Dataset content:
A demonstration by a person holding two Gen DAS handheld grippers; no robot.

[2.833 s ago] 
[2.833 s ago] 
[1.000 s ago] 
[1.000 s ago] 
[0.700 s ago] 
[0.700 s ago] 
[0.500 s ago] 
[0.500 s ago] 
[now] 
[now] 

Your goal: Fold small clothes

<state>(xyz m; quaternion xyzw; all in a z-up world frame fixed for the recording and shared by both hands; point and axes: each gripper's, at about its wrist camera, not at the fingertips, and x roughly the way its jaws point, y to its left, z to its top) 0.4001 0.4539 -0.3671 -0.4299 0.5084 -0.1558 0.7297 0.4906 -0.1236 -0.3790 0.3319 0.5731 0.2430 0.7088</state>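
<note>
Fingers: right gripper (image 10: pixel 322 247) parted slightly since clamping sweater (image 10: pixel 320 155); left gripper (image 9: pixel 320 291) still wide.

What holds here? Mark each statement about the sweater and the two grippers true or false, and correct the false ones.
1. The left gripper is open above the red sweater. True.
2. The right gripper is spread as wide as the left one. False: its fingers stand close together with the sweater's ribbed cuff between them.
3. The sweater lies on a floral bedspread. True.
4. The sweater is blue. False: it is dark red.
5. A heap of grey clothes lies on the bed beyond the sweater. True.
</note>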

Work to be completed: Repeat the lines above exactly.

Output of the task:
A demonstration by a person holding two Gen DAS handheld grippers; no robot.

[2.833 s ago] 
[2.833 s ago] 
[1.000 s ago] 
[1.000 s ago] 
[0.700 s ago] 
[0.700 s ago] 
[0.500 s ago] 
[0.500 s ago] 
[now] 
[now] 

Your goal: Fold small clothes

<state>(xyz m; quaternion xyzw; all in a z-up world frame fixed for the recording and shared by both hands; point and axes: each gripper's, at about its wrist camera, not at the fingertips, and x roughly the way its jaws point, y to its left, z to its top) 0.4001 0.4539 -0.3671 -0.4299 0.5084 -0.1558 0.7297 0.4906 -0.1236 -0.3790 0.3319 0.5731 0.2430 0.7088</state>
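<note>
Fingers: right gripper (image 10: pixel 322 247) parted slightly since clamping sweater (image 10: pixel 320 155); left gripper (image 9: pixel 320 291) still wide.

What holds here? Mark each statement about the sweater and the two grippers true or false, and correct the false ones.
1. The left gripper is open above the red sweater. True.
2. The right gripper is spread as wide as the left one. False: its fingers stand close together with the sweater's ribbed cuff between them.
3. The sweater lies on a floral bedspread. True.
4. The sweater is blue. False: it is dark red.
5. A heap of grey clothes lies on the bed beyond the sweater. True.
</note>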

Nothing more is needed for this answer.